- [WORK TO BE COMPLETED]:
Wherever the listing has a line with the string "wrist", copy that line out.

- [DATA SEGMENT]:

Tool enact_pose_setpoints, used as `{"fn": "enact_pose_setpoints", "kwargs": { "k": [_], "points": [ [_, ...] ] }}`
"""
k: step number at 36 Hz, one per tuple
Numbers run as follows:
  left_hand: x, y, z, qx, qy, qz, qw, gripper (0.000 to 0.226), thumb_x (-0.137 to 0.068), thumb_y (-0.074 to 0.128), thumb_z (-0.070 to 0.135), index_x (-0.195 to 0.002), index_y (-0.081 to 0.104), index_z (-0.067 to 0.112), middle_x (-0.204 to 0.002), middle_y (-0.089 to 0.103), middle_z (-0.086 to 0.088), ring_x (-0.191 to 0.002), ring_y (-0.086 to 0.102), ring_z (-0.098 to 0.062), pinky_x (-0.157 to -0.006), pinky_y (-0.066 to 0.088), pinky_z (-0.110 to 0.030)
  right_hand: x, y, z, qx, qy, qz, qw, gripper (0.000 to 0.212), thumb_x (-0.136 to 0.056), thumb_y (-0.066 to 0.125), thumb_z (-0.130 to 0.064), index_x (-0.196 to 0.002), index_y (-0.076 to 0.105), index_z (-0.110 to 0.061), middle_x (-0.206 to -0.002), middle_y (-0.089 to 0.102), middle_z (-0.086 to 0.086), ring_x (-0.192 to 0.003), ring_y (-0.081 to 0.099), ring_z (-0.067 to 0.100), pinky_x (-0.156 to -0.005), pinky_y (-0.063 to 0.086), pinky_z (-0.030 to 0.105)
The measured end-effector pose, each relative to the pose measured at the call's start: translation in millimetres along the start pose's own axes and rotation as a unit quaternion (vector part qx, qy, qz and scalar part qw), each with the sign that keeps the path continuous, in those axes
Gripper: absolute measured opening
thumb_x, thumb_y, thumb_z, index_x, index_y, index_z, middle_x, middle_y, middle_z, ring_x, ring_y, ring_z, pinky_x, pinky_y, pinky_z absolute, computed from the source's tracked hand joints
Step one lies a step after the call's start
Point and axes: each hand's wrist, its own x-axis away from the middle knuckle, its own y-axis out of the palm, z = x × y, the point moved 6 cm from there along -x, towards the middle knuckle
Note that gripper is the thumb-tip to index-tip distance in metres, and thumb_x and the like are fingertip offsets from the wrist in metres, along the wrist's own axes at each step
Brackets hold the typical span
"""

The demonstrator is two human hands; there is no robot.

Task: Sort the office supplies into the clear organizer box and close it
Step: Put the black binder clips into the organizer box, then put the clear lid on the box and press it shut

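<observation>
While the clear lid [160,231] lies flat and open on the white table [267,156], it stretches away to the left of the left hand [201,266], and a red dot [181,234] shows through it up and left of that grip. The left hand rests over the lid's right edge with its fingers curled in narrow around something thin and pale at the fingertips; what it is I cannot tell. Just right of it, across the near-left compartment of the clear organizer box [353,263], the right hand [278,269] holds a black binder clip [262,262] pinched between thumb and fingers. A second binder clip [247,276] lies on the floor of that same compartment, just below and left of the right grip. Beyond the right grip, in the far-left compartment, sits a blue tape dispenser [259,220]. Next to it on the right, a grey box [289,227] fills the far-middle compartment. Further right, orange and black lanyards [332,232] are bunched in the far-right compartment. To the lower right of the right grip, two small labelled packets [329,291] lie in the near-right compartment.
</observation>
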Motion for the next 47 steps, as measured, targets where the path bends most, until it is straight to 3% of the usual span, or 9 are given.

- [EXERCISE ANSWER]:
Point and axes: each hand's wrist, its own x-axis away from the middle knuckle, its own y-axis out of the palm, z = x × y, the point moved 6 cm from there along -x, towards the middle knuckle
Note that gripper is the thumb-tip to index-tip distance in metres, and thumb_x and the like are fingertip offsets from the wrist in metres, along the wrist's own axes at each step

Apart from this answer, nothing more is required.